After her star waned in the post-war years, Davis made one of the most spectacular comebacks in film history with All About Eve. It garnered fourteen Oscar nominations (the most up until that time) and won six, including Best Picture. But the 1950s weren't as kind to Davis as the previous decade and she worked often in television.

Her fortune changed once again when she came across a script called What Ever Happened to Baby Jane? Relishing the chance to star in a motion picture opposite Joan Crawford, her rival at Warner Bros. Studio, Davis brought the script to Crawford's attention. The story of a demented former child star who torments her crippled sister while living in their decaying mansion, was a gamble.

It was famously said at the time that no one would pay to see these "two old broads." However, the gamble paid off and the film was a huge hit, spawning a cottage industry of fear films starring aging actresses.

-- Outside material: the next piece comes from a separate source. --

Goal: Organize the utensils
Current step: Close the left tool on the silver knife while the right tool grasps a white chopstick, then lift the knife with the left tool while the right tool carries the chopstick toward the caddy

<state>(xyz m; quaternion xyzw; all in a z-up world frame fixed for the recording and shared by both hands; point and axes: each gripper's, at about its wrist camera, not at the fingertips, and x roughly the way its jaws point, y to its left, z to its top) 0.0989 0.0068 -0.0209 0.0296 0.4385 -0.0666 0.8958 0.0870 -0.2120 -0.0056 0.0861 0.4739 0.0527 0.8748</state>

Davis would spend the next two decades in a variety of horror films and thrillers. One of the best was 1964's Dead Ringer, in which she played twins, one of which murders the other and assumes her identity. The twist ending was a shocker and typical of the sub-genre.

Hush, Hush Sweet Charlotte was supposed to have re-teamed Davis and Crawford but it was not to be. Olivia De Havilland replaced Crawford shortly after filming began and the film remains a classic of Southern gothic.

Davis went to England in 1965 and filmed The Nanny for Hammer Films. She put away the usual mannerisms and underplayed, giving a modulated performance that is quite touching. Her role as an eye-patched, domineering mother in 1968's The Anniversary (also Hammer) would not be as nuanced.

In the '70s, Davis split her time between TV and big screen endeavors. She starred in Scream, Pretty Peggy (yet another PSYCHO wannabe) and had a supporting role in Dan Curtis' Burnt Offerings (1976).

1978's memorable mini-series, The Dark Secret of Harvest Home, saw her engaging in black magic and pagan worship in a small, rural New England community.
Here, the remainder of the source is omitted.